Once you reach the line that holds "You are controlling" in the listing below, output it and every line after it through the line that holds "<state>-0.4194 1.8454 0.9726", word for word.

INFORMATION SHOWN Start Marker

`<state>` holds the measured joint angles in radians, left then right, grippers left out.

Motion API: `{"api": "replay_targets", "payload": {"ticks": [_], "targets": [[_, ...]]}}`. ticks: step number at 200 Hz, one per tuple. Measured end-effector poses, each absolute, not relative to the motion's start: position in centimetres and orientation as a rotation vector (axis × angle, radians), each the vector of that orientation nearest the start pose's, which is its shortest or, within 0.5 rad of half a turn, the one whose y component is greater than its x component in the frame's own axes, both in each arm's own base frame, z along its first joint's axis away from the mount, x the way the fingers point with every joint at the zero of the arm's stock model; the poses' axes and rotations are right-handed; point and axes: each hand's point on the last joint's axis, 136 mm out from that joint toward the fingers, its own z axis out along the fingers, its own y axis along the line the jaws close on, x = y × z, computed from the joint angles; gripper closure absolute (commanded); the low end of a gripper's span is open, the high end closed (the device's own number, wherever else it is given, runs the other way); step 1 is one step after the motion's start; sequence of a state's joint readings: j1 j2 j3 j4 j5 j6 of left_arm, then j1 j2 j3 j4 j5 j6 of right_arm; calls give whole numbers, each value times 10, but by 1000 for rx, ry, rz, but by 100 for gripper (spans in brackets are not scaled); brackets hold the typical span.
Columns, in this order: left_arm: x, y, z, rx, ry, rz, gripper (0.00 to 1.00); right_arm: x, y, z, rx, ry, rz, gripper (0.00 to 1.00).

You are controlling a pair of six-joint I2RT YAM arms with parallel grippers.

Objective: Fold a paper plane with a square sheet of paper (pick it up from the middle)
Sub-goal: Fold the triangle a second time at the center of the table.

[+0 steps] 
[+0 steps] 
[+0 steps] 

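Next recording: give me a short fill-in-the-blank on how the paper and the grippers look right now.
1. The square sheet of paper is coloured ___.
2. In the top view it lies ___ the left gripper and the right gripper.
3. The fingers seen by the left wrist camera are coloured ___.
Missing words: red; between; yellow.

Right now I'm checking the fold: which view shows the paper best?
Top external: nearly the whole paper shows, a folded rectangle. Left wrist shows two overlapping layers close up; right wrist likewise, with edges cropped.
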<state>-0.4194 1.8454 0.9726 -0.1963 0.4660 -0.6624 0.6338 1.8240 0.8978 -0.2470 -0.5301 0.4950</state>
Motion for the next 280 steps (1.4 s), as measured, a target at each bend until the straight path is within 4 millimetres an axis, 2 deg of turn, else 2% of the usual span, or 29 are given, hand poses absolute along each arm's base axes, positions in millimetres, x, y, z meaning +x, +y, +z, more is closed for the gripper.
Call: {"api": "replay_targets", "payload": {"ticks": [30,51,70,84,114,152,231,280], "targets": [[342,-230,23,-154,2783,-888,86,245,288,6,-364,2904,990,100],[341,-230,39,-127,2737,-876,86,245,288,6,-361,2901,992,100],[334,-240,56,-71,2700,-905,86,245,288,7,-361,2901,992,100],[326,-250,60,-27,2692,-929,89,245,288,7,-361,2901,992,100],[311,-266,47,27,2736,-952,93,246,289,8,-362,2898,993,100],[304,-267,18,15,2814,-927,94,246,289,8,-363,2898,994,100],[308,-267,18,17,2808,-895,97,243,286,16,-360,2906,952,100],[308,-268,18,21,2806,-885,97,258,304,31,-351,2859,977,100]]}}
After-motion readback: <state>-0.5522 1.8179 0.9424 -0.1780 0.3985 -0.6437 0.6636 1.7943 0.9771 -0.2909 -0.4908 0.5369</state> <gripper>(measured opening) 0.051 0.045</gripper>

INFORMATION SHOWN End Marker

# COMPLETED TASK
You are controlling a pair of six-joint I2RT YAM arms with parallel grippers.

Objective: Fold a paper plane with a square sheet of paper (pick it up from the middle)
Sub-goal: Fold the triangle a second time at the center of the table.

[+0 steps] 
[+0 steps] 
[+0 steps] 

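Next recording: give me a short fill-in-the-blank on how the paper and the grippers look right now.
1. The square sheet of paper is coloured ___.
2. In the top view it lies ___ the left gripper and the right gripper.
3. The fingers seen by the left wrist camera are coloured ___.
Missing words: red; between; yellow.

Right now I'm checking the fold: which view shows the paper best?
Top external: nearly the whole paper shows, a folded rectangle. Left wrist shows two overlapping layers close up; right wrist likewise, with edges cropped.
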<state>-0.4194 1.8454 0.9726 -0.1963 0.4660 -0.6624 0.6338 1.8240 0.8978 -0.2470 -0.5301 0.4950</state>

No more output is required for the exercise.